Cancun Fires: Jungle Burns, But Beaches Unaffected
Jul. 31, 1989
CANCUN, Mexico (AP) _ Low, creeping jungle fires fed by debris from Hurricane Gilbert have charred hundreds of miles of the Yucatan Peninsula, but the beaches have been spared.
''We need two or three days of continual rain to put it out. We need another hurricane, but a benevolent one,'' said Jose Angel Loria, the Agriculture Department's top official in Quintana Roo state.
Prevailing winds from the sea pushed the fires and smoke away from the plush resort of Cancun, where they started in March on the city's western fringes, and from a string of towns dotting the white-sand coast.
But by the end of July the fires had burned 370,000 acres of forest in a 70-mile strip down the Yucatan, feeding on deadfall from last September's hurricane. Ecologists say the fire has damaged the thin soil and accuse the government of bumbling and delay in fighting the blaze.

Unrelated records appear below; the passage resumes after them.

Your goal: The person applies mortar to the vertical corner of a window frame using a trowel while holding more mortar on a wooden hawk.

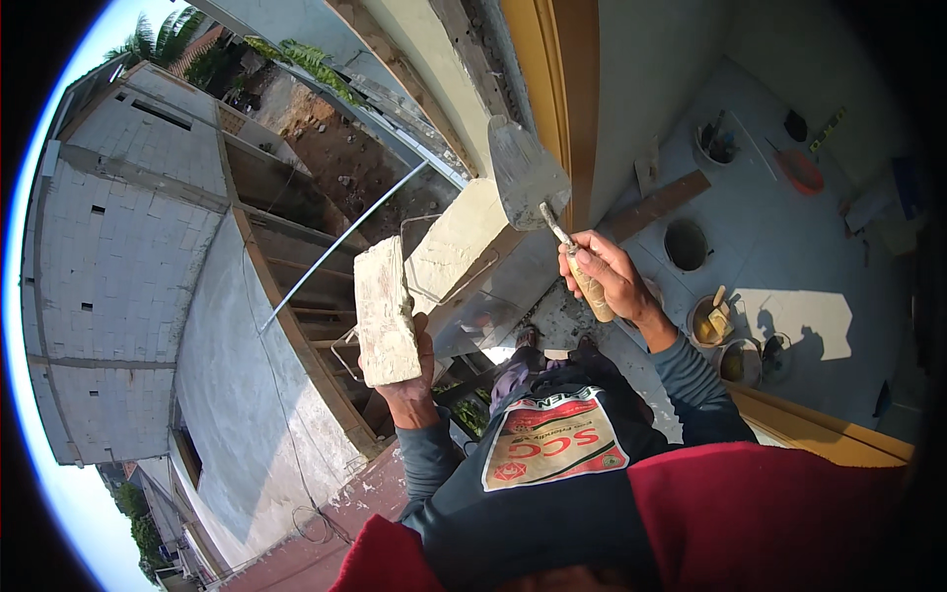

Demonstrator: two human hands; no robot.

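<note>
My left hand [409,390] is closed around a cream, rectangular board [383,311], caked along its right edge with what looks like mortar. What the board is made of I cannot tell. A trowel [533,178] with a grey-smeared blade and a worn wooden handle is gripped in my right hand [614,276], blade pointing up and away from me. Between the two hands, a little farther off, runs a pale, smooth-topped ledge [459,242]. The trowel blade overlaps the ledge's far end in view; whether they touch I cannot tell.
Several buckets [688,245] and a red basin [799,172] stand on the tiled floor at right, near a brown plank [659,205]. An orange-brown frame [567,79] rises ahead. At left, a thin pale pole [345,245] crosses over a drop beside a block wall [109,257].
</note>
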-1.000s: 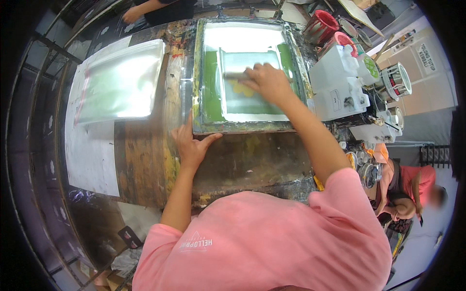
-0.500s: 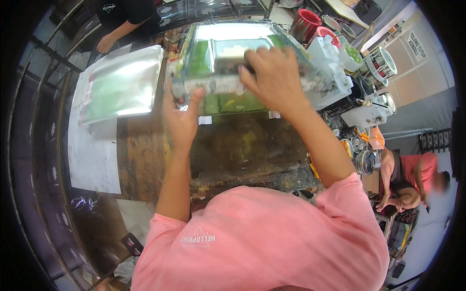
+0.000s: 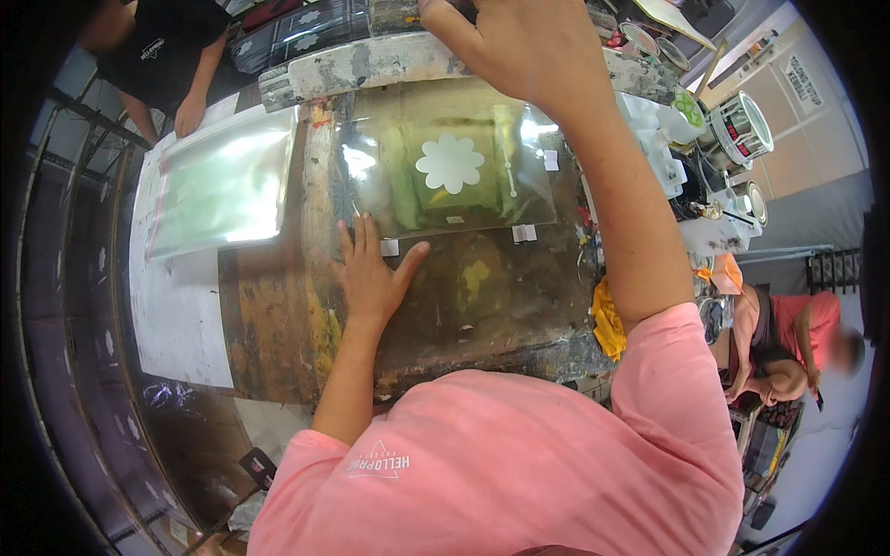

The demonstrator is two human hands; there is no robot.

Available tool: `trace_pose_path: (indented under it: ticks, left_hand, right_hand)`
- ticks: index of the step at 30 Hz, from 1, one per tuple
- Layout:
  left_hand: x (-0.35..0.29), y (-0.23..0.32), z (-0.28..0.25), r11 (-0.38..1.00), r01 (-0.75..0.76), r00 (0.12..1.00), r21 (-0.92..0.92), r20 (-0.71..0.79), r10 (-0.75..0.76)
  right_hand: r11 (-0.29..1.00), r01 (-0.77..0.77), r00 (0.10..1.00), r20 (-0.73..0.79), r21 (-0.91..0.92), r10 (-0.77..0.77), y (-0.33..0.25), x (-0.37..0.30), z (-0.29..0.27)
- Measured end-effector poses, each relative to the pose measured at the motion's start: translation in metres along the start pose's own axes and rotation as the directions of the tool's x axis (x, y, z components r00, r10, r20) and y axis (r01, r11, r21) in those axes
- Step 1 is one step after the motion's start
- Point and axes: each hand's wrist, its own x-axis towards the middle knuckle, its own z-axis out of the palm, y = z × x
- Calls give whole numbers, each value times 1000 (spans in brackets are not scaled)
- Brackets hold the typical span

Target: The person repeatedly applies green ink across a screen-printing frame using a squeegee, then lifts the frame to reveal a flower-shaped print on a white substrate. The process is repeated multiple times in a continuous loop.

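A clear plastic sheet (image 3: 533,199) with a white flower shape (image 3: 450,164) on it lies on the worktable. My left hand (image 3: 371,278) rests with fingers spread, its fingertips at the sheet's near left corner. Beyond the sheet, the near bar of a paint-stained printing frame (image 3: 357,65) is raised off the table. My right hand (image 3: 533,56) is in front of that bar at the top edge, its thumb bent inward. Most of its fingers are cut off by the picture's edge; something dark shows beneath them, but I cannot make out what.
A stack of clear plastic sleeves (image 3: 222,181) lies on white paper (image 3: 176,315) to the left. White jugs (image 3: 649,139), paint tins (image 3: 742,134) and a yellow cloth (image 3: 607,320) line the right. One person (image 3: 167,65) stands far left; another (image 3: 797,343) sits at right.
The frame has lifted up and away, uncovering the sheet with the white flower. My right hand has moved up and away. My left hand has left the frame and come down nearer me.
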Motion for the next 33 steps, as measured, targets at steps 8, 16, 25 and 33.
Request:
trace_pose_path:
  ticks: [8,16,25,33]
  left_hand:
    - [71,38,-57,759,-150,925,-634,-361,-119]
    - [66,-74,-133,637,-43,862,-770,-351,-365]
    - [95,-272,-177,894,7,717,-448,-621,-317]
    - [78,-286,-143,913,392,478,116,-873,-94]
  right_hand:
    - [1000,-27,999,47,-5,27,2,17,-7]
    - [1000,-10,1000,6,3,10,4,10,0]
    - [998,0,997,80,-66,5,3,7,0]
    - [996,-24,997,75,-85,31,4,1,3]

''The Cancun fires are an ecological disaster of great proportions,'' said Homero Aridjis, a spokesman for the Group of 100 Artists and Intellectuals, one of Mexico's main environmental organizations.
Mark Goldston of Syosset, N.Y., saw thin columns of smoke as he flew into Cancun for a vacation.
''There were so many of them we began to wonder if they were geysers of some sort,'' he said.
Traveling along the coast to the south, he noticed the smell of smoke. On that road, and west toward the Mayan ruins of Chichen Itza, patches of burned jungle run up to the edge of the road.
But a tourist on the beach at Cancun's hotel strip, across a large lagoon from the mainland, wouldn't know there was a fire. Several tourists mentioned seeing smoke from the air, but none said it interfered with their vacation.
Jose Ignacio Pedroza Alvarez, administrator of the Cancun office of the Urban Development and Ecology Department, said loss of vegetation and dislocation of wildlife is substantial.
Slow-moving creatures like snakes have been found in the ashes, but most large mammals and other swift-moving animals are believed to have escaped, he said. No one has been injured or killed and no homes have been destroyed.
''They have gone to nearby areas, fortunately, jungle areas that have the same characteristics,'' he said. ''They may adapt to the place, but two things can happen: the struggle against other species for food and the competition for space.''
Gilbert's howling winds left 2.5 million acres of forest a tinderbox of fallen trees, branches and leaves. There have been similar fires after previous hurricanes, but they didn't blow down as much timber.
The Yucatan forest, on a limestone cap covered by as little as three inches of soil, is not the classic towering rain forest of broadleafed trees, tangles of vines and dangling lianas like the famous Lacondon jungle 400 miles to the southwest. Most of the Yucatan trees are under 100 feet tall.
Loria said the six main fires stretch from the northeast corner of the Yucatan Peninsula 70 miles south past Cancun toward the snorkeling lagoon of Xel Ha.
''What we are sure of is that man caused the fires,'' said Loria. He said they could have been ignited by the slash and burn agriculture common in the area, cigarette butts or campfires left by hunters.
Critics say bureaucracy interfered with projects to clear fallen timber and that the government did nothing when the fires started, confident the rains would come, as usual, in May. But there has been little rain.
''There was little attention from the state government until the situation reached uncontrollable proportions,'' said Fernando Gutierrez, who is active in the local Mayab Ecological Group.
Loria said some work was done but confirmed that officials were, in fact, waiting for rain. In July, he said, winds fanned the flames, spreading the fire 2,500 acres a day.
That was when 2,700 army and navy troops were called in, joining a maximum of 500 civilians to cut firebreaks and limit the blazes.
The fire has been fickle, sending out fingers a foot or two high that turn the litter of leaves to thick ash, burn small trees and char big trunks until a tree topples, but sparing others.
From a low-flying plane, blackened earth shows through a still-green canopy. Some trees that survived may die soon because their roots burned, Pedroza said.